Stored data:
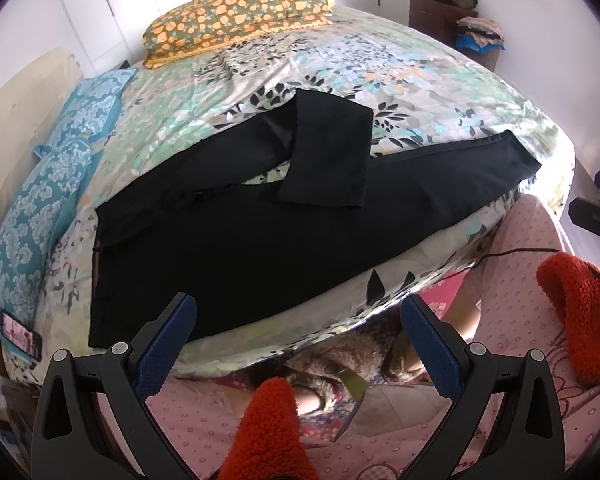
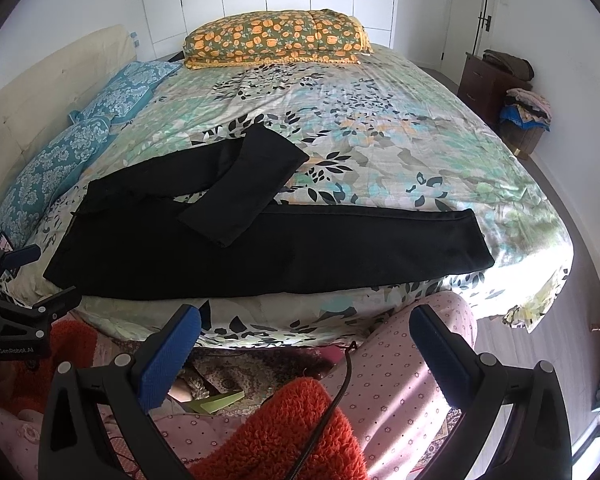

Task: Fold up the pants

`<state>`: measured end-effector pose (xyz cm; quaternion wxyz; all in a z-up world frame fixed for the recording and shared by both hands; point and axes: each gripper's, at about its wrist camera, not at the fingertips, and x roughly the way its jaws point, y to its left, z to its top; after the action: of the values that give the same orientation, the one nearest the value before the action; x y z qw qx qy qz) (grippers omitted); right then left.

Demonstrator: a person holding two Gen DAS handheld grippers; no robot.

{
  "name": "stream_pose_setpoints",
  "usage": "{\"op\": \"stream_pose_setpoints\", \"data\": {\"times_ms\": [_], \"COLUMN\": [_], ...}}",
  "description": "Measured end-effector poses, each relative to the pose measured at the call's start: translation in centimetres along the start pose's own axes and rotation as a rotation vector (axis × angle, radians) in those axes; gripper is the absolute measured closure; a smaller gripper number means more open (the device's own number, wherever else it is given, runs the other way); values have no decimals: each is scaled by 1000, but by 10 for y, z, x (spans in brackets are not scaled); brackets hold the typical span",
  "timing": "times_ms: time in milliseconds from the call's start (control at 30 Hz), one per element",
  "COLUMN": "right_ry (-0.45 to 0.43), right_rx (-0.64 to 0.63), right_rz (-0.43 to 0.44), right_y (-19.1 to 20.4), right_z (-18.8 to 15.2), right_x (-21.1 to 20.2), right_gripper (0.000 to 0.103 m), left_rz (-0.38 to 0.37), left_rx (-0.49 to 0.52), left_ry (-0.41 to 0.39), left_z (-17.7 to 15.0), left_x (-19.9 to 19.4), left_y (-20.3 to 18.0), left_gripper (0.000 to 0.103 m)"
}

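Black pants (image 1: 236, 240) (image 2: 260, 248) lie on the floral bedspread (image 1: 340, 64) (image 2: 380, 128) near the bed's front edge. The waist is at the left; one leg stretches right to the bed corner. The other leg is bent back on itself, its cuff resting on the lower leg. My left gripper (image 1: 298, 312) hovers open in front of the bed edge, just below the pants' waist part, holding nothing. My right gripper (image 2: 306, 322) is open too, below the long leg, empty. The left gripper (image 2: 28, 276) also shows at the left rim of the right wrist view.
An orange-flowered pillow (image 2: 276, 38) lies at the far side of the bed, blue pillows (image 2: 60, 160) along the left by the cream headboard (image 2: 40, 92). A person's pink dotted trousers (image 2: 400, 364) and red fleece sleeves (image 2: 276, 436) are below. A dresser (image 2: 488, 80) and a clothes pile (image 2: 526, 108) stand at the right.
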<state>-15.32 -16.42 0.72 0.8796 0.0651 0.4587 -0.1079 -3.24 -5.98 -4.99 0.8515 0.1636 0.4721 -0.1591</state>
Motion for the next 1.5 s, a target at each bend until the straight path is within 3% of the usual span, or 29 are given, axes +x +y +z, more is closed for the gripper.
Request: {"op": "stream_pose_setpoints", "data": {"times_ms": [1033,1500], "right_ry": [12,47], "right_rx": [-217,-256], "right_rz": [121,145], "right_y": [67,79], "right_z": [21,24], "right_x": [14,25], "right_gripper": [0,0], "left_rz": [28,26], "left_rx": [-149,-167], "left_ry": [31,49], "left_z": [-19,-19], "left_x": [3,11], "left_y": [45,54], "left_gripper": [1,1]}}
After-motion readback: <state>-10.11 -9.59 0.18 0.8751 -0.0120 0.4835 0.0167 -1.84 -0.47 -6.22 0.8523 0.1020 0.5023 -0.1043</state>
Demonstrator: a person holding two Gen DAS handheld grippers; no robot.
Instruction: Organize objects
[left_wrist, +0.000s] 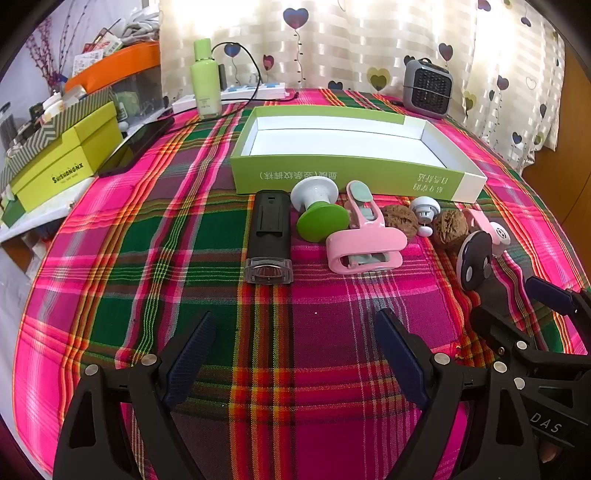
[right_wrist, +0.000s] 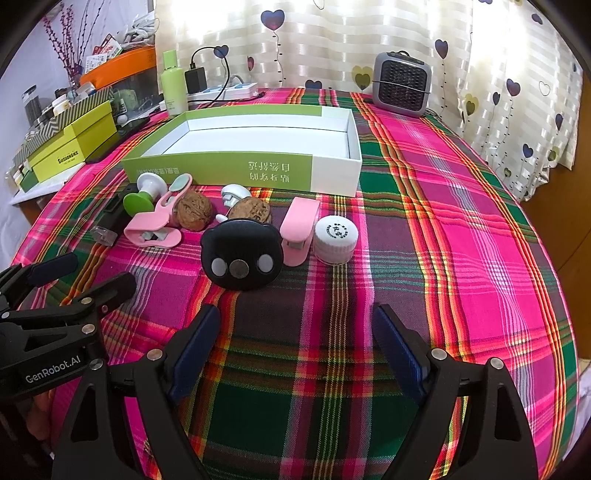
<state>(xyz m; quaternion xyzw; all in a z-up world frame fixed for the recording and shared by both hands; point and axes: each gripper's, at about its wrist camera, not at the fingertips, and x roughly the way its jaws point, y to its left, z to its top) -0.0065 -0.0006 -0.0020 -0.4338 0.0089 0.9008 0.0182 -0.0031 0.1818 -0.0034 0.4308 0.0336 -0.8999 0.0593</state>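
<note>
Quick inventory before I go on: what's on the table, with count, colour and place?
Box: 1, green and white, open, nothing inside, behind the row.
Black device: 1, clear end, left end of row.
Suction knob: 1, green and white, beside it.
Pink clips: 2, middle and right.
Walnuts: 2, brown, mid-row.
White knob: 1, between walnuts.
Black animal-face disc: 1, front.
White cap: 1, right end.
Heater: 1, grey, back.
Bottle: 1, green, back left.
Left gripper: open, holding nothing.
Right gripper: open, holding nothing.
</note>
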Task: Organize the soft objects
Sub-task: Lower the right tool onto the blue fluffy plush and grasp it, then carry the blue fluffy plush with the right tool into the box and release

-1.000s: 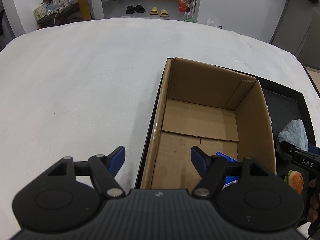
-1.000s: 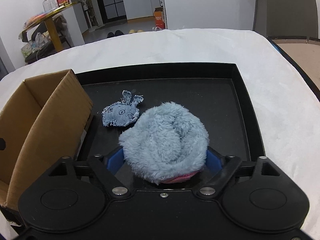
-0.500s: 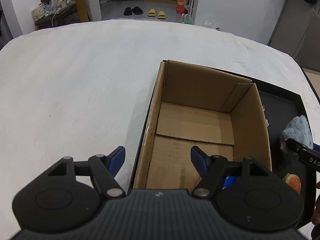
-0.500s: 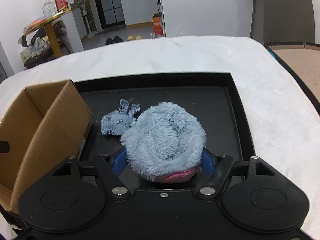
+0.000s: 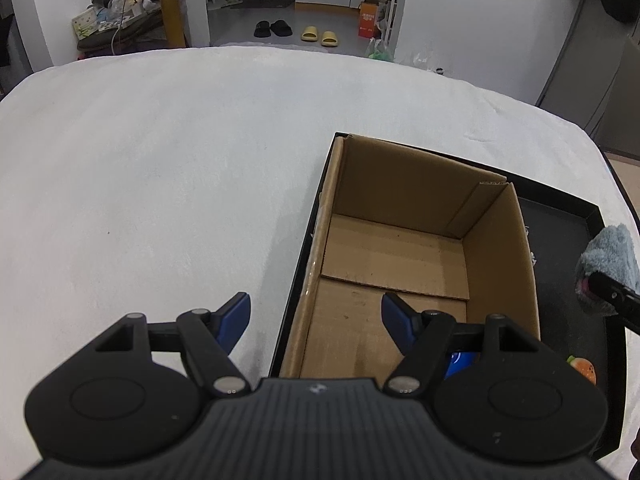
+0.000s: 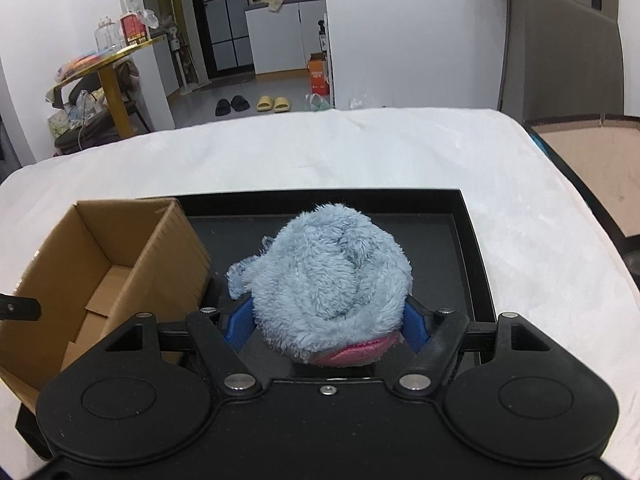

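Note:
My right gripper [image 6: 328, 320] is shut on a fluffy light-blue plush bundle [image 6: 332, 280] with a pink edge and holds it above the black tray [image 6: 468, 240]. The bundle also shows at the right edge of the left wrist view [image 5: 610, 264]. An open cardboard box [image 5: 400, 240] stands in the left part of the tray; it also shows in the right wrist view [image 6: 100, 264]. My left gripper [image 5: 316, 320] is open and empty, over the box's near left wall. A blue item [image 5: 460, 362] lies in the box's near corner, mostly hidden by my finger.
A small burger toy [image 5: 582, 368] lies in the tray right of the box. A denim scrap [image 6: 240, 276] peeks out behind the bundle. The tray sits on a white cloth-covered table [image 5: 160, 180]. A second tray edge [image 6: 580, 184] is at far right.
My right gripper has lifted the blue bundle off the tray floor, higher above the tray. The left gripper has risen and drawn back a little; it stays open.

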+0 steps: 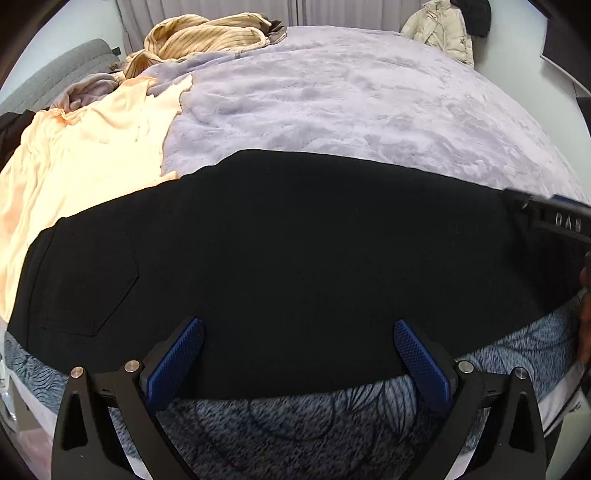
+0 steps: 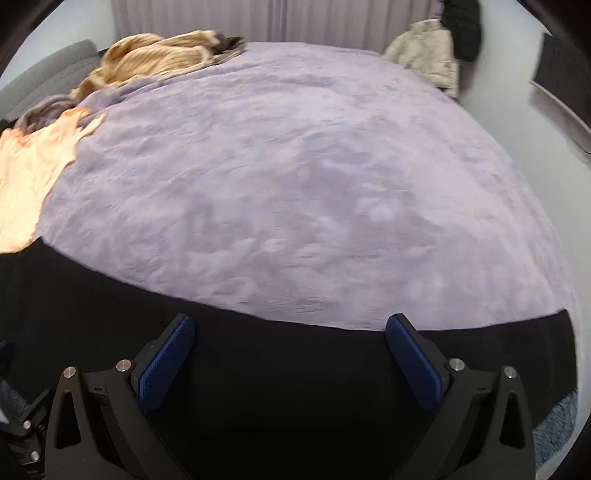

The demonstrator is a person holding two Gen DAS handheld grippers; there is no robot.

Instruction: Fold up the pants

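Observation:
Black pants point(image 1: 280, 258) lie flat across the near edge of a bed, stretching left to right; a back pocket point(image 1: 85, 284) shows at their left end. My left gripper point(image 1: 297, 332) hovers over their near edge, open, nothing between its blue pads point(image 1: 173, 365). In the right wrist view the same pants point(image 2: 295, 369) fill the bottom of the frame, and my right gripper point(image 2: 290, 325) stands open above them near their far edge. The right gripper's body point(image 1: 554, 218) pokes in at the right edge of the left wrist view.
A lilac fleece blanket point(image 1: 351, 103) covers the bed. A peach garment point(image 1: 85, 155) lies at the left beside the pants, with a tan striped garment point(image 1: 207, 37) heaped at the far left. A cream jacket point(image 1: 439, 29) hangs at the far right. A patterned grey sheet point(image 1: 295, 424) shows below the pants.

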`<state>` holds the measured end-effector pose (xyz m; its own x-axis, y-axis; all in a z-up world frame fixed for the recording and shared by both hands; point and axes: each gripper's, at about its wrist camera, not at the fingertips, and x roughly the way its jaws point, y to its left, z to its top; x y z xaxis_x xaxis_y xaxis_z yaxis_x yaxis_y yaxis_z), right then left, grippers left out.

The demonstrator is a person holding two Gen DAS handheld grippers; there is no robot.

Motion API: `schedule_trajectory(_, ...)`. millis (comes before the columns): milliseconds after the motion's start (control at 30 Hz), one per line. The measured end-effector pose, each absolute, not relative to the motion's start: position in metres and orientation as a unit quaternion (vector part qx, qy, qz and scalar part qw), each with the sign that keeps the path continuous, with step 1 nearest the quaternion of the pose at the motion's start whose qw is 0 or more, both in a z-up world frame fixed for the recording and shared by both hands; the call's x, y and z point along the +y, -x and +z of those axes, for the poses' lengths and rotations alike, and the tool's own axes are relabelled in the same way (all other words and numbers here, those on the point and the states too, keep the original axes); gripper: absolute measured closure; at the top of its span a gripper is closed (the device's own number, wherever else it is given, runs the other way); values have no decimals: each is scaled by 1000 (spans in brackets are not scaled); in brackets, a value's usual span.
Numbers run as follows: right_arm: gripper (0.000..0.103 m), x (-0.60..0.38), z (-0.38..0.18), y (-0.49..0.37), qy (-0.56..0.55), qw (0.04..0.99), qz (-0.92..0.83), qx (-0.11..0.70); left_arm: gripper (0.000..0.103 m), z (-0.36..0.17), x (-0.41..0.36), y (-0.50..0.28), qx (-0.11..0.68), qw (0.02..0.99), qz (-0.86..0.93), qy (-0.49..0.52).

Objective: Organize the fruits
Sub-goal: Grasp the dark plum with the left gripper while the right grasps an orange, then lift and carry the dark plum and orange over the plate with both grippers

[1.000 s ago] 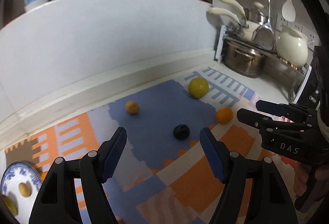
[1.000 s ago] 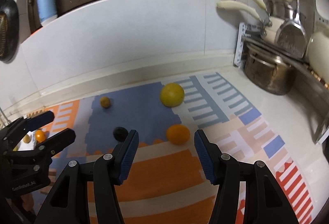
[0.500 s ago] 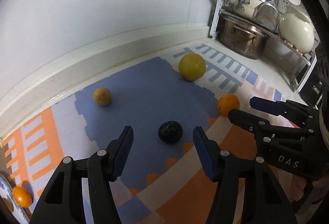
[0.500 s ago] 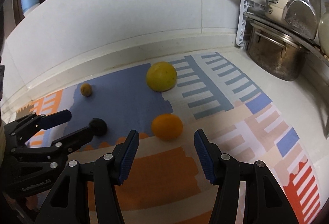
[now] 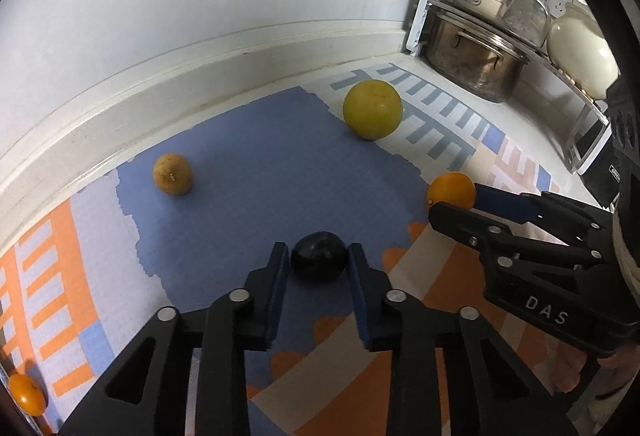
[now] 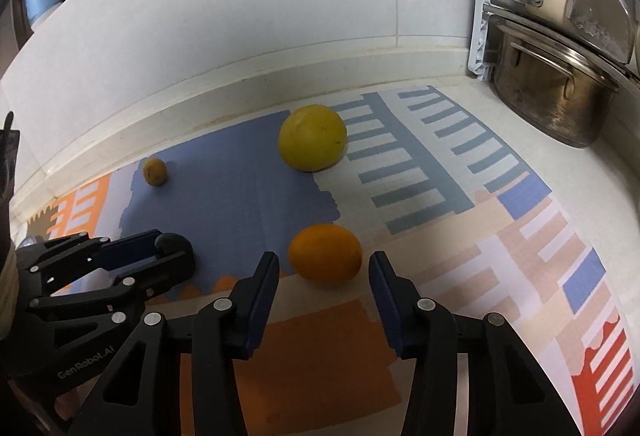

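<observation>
Setting: I was working on a kitchen counter covered by a patterned mat (image 5: pixel 224 220) in blue, orange and white, with a white tiled wall behind and a steel pot (image 5: pixel 472 59) in the far right corner.

Left gripper (image 5: pixel 318 256): my jaws were narrowed around the dark plum (image 5: pixel 319 261), one pad on each side of it. I could not tell whether the pads were touching its skin or just beside it; the plum sat on the mat, not lifted.

Right gripper (image 6: pixel 323 268): my jaws stood well open, on either side of the orange (image 6: pixel 325 252), with a clear gap on both sides. It had hold of nothing.

Fruit loose on the mat: the large yellow citrus (image 5: pixel 372 109) lay near the back on the edge of the blue patch, and the small brownish-yellow fruit (image 5: pixel 172 173) lay well apart from it, to the left near the wall.

Fruit set aside: a small orange fruit (image 5: pixel 26 394) showed at the far lower left edge of the left wrist view; what it rested on I could not make out.

Progress: I judged the job early to midway. Four fruits lay on the mat, two of them framed for a pick.

Left to do: close on the plum and the orange, carry them off, then come back for the other two.
</observation>
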<state>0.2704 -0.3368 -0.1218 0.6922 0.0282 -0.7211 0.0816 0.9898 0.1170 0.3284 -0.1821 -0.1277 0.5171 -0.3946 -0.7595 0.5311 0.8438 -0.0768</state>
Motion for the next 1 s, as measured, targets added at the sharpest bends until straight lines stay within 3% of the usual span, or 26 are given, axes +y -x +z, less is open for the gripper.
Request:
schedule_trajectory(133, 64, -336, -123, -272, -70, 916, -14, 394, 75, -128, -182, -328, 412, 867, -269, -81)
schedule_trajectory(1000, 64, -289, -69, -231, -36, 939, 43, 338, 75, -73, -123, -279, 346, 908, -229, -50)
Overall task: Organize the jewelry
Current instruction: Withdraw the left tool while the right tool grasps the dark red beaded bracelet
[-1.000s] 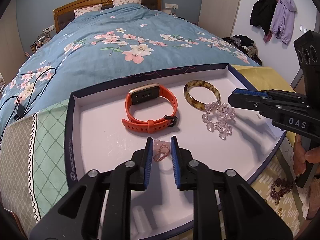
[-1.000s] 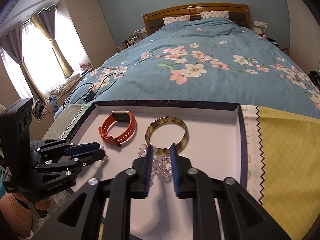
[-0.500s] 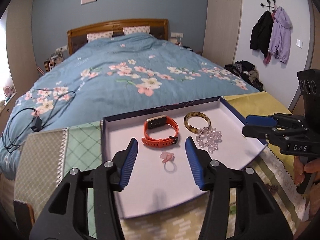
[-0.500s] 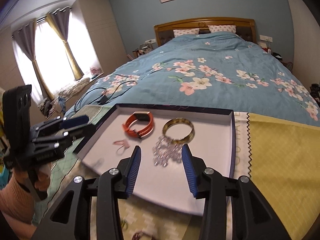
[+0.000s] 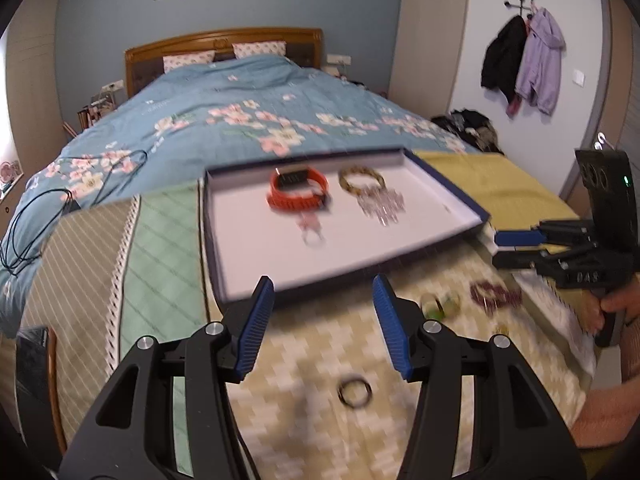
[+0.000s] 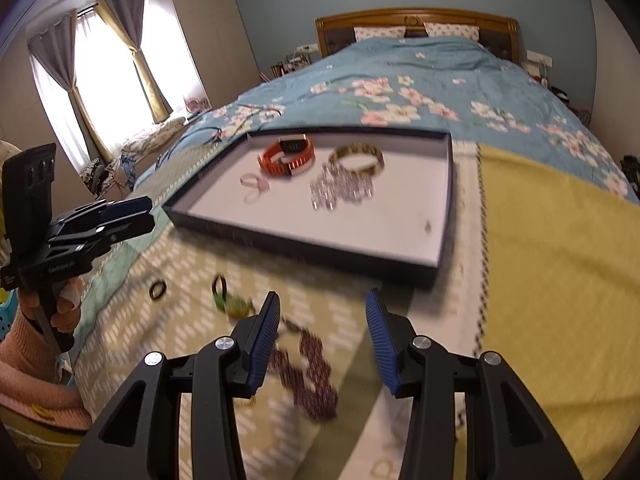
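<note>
Left tongs [image 5: 323, 322]: jaws apart, empty, nothing between the pads.

Dark ring [image 5: 354, 394]: lies flat on the patterned bedspread [image 5: 320, 420], just below and between the left fingertips; nearer this hand than the other. No long axis to favour; any approach from above serves.

Right tongs [image 6: 322, 338]: jaws apart, empty.

Dark red bead string [image 6: 312, 376]: heaped on the bedspread directly under the right tongs, its length running away from the camera.

Green piece [image 6: 232, 304]: between the two hands, blurred.

Tray [image 6: 304, 246]: farther off, on the bed. Holds an orange watch [image 6: 286, 156], bangle [image 6: 356, 158], clear bead bracelet [image 6: 342, 190], pink ring [image 6: 254, 184].

Judgement: loose pieces remain outside the tray.
</note>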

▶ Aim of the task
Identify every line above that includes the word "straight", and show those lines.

▶ Answer to this problem
Motion for the next 1.5 s, a target at each bend until the straight path is within 3% of the usual span, or 29 are given, axes +x +y +z, more is closed for the gripper.
Motion for the next 1 s, as measured, targets added at the sharpest bends until straight lines stay within 3% of the usual span, or 26 are given, axes +y -x +z, less is open for the gripper.

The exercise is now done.